In `MammographyPipeline` with `presentation_intent_policy=auto`, VOI is automatically skipped for FOR PROCESSING images.

### Q: Pixel Spacing order is confusing
**A:** Per the DICOM standard, `PixelSpacing` is `[row_spacing, col_spacing]`:
- `row_spacing` = distance between adjacent rows (vertical direction)
- `col_spacing` = distance between adjacent columns (horizontal direction)

`medip` maintains this order consistently throughout.

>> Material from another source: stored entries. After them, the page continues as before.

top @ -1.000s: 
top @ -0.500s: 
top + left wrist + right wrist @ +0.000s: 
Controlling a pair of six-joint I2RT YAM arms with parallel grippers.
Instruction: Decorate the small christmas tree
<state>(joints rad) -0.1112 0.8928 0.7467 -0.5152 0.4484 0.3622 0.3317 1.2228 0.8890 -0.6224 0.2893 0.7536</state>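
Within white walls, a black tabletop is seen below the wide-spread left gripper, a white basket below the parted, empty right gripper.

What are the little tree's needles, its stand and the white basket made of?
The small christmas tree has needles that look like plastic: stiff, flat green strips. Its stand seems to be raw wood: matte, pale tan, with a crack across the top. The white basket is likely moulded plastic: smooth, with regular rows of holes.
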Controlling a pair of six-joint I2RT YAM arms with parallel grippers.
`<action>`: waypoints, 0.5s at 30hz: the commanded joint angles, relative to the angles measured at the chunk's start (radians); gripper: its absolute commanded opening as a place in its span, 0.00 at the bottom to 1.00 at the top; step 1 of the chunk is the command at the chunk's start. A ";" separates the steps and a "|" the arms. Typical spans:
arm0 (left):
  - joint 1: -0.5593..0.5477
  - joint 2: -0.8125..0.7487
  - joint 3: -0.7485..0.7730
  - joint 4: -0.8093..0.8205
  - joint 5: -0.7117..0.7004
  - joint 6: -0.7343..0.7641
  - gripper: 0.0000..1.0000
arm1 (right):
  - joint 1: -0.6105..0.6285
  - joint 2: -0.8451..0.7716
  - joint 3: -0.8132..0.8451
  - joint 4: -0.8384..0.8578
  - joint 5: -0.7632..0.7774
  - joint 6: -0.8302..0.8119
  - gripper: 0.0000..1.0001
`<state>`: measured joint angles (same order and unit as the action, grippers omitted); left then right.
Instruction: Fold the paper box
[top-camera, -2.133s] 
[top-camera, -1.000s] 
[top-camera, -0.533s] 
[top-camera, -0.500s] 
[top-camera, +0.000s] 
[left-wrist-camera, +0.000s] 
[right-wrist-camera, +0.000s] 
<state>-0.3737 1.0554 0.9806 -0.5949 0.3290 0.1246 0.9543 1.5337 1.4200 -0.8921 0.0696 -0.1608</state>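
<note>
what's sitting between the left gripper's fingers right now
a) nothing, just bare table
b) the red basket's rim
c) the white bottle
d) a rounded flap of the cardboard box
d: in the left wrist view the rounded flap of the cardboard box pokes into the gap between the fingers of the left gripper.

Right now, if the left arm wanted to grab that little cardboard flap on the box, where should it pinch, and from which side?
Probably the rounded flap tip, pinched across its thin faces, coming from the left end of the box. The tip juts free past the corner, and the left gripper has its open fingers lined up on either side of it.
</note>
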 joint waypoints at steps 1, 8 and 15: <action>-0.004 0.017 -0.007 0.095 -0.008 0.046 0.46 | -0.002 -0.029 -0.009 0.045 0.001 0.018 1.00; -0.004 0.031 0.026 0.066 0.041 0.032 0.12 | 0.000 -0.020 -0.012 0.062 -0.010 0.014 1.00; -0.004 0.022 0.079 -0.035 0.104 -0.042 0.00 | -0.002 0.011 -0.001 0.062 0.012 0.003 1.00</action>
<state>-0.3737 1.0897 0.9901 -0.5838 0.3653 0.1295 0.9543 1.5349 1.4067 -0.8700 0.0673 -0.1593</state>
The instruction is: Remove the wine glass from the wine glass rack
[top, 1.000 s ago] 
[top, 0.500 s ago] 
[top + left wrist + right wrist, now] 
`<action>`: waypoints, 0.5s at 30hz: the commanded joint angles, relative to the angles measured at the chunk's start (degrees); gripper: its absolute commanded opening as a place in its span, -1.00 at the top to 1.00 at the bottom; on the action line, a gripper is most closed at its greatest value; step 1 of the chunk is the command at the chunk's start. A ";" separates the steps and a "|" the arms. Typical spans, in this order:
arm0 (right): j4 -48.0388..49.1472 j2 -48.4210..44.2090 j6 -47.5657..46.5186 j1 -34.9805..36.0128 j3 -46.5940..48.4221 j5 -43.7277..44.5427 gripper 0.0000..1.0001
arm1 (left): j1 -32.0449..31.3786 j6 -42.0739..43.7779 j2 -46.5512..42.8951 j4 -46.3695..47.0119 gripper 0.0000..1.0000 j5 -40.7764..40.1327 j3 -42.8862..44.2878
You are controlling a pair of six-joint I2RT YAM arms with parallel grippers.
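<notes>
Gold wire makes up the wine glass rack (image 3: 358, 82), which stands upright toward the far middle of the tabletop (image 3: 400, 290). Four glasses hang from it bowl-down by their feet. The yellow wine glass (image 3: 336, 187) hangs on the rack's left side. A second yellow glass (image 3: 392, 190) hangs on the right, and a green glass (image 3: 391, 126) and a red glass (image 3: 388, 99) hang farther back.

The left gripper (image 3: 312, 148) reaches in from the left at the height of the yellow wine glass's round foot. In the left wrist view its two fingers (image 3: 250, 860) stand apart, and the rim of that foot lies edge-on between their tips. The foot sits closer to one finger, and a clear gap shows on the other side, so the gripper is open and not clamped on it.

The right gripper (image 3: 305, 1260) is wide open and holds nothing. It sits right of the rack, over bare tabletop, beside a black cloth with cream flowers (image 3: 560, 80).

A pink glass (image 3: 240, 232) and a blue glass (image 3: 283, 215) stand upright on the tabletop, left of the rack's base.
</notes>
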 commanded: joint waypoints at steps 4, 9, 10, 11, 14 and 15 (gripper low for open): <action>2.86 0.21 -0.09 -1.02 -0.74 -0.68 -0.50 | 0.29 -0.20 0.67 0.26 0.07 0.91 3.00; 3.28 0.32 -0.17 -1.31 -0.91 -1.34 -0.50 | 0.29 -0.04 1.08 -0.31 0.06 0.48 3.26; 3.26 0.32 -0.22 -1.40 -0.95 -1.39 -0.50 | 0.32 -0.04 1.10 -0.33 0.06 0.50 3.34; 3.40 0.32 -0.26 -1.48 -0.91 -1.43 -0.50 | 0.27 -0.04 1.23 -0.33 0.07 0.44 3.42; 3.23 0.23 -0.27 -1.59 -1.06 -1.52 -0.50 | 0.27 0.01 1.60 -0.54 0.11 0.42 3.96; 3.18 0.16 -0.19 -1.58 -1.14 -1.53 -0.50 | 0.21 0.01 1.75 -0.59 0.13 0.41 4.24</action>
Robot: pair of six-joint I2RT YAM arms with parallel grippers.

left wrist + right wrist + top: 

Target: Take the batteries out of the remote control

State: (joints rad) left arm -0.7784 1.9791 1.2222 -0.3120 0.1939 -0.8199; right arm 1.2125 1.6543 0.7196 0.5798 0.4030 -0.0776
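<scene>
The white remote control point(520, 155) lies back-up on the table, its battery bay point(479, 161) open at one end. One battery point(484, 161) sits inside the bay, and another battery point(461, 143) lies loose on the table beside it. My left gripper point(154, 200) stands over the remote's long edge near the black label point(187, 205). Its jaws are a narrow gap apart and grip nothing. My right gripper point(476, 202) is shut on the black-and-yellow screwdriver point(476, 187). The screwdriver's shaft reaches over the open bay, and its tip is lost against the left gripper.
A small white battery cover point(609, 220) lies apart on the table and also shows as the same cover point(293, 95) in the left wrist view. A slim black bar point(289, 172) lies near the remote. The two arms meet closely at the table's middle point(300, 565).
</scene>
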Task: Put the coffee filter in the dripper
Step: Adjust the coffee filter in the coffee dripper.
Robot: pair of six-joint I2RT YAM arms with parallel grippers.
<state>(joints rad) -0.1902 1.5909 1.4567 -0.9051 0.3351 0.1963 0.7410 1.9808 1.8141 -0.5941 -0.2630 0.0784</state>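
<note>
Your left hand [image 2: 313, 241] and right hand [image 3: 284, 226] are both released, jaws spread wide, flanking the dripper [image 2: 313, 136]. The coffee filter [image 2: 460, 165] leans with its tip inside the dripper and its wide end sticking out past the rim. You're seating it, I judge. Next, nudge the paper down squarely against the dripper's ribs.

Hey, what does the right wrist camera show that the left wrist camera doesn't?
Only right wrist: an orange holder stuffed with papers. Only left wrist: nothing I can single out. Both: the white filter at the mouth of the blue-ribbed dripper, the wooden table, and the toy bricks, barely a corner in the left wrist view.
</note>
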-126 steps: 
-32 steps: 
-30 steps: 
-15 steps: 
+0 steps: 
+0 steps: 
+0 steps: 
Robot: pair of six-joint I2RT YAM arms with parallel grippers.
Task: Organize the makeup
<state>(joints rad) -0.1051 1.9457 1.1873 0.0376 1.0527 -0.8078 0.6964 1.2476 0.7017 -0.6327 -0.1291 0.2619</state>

### Q: How do I add a new modality?
**A:**
```python
# 1. pipelines/my_modality.py
from medip.pipelines.base import BasePipeline

class MyModalityPipeline(BasePipeline):
    def _resolve_voi_policy(self, meta, cfg):
        # Modality-specific VOI policy logic
        ...

# 2. presets/my_modality.py
from medip.config import PipelineConfig, ...

MODALITY = "my_modality"
PRESETS = {
    "default": lambda: PipelineConfig(profile="my_modality/default", ...),
}

# 3. Register in presets/__init__.py
from . import my_modality
register_modality(my_modality.MODALITY, my_modality.PRESETS)
```

---

## License

MIT License. See [LICENSE](LICENSE).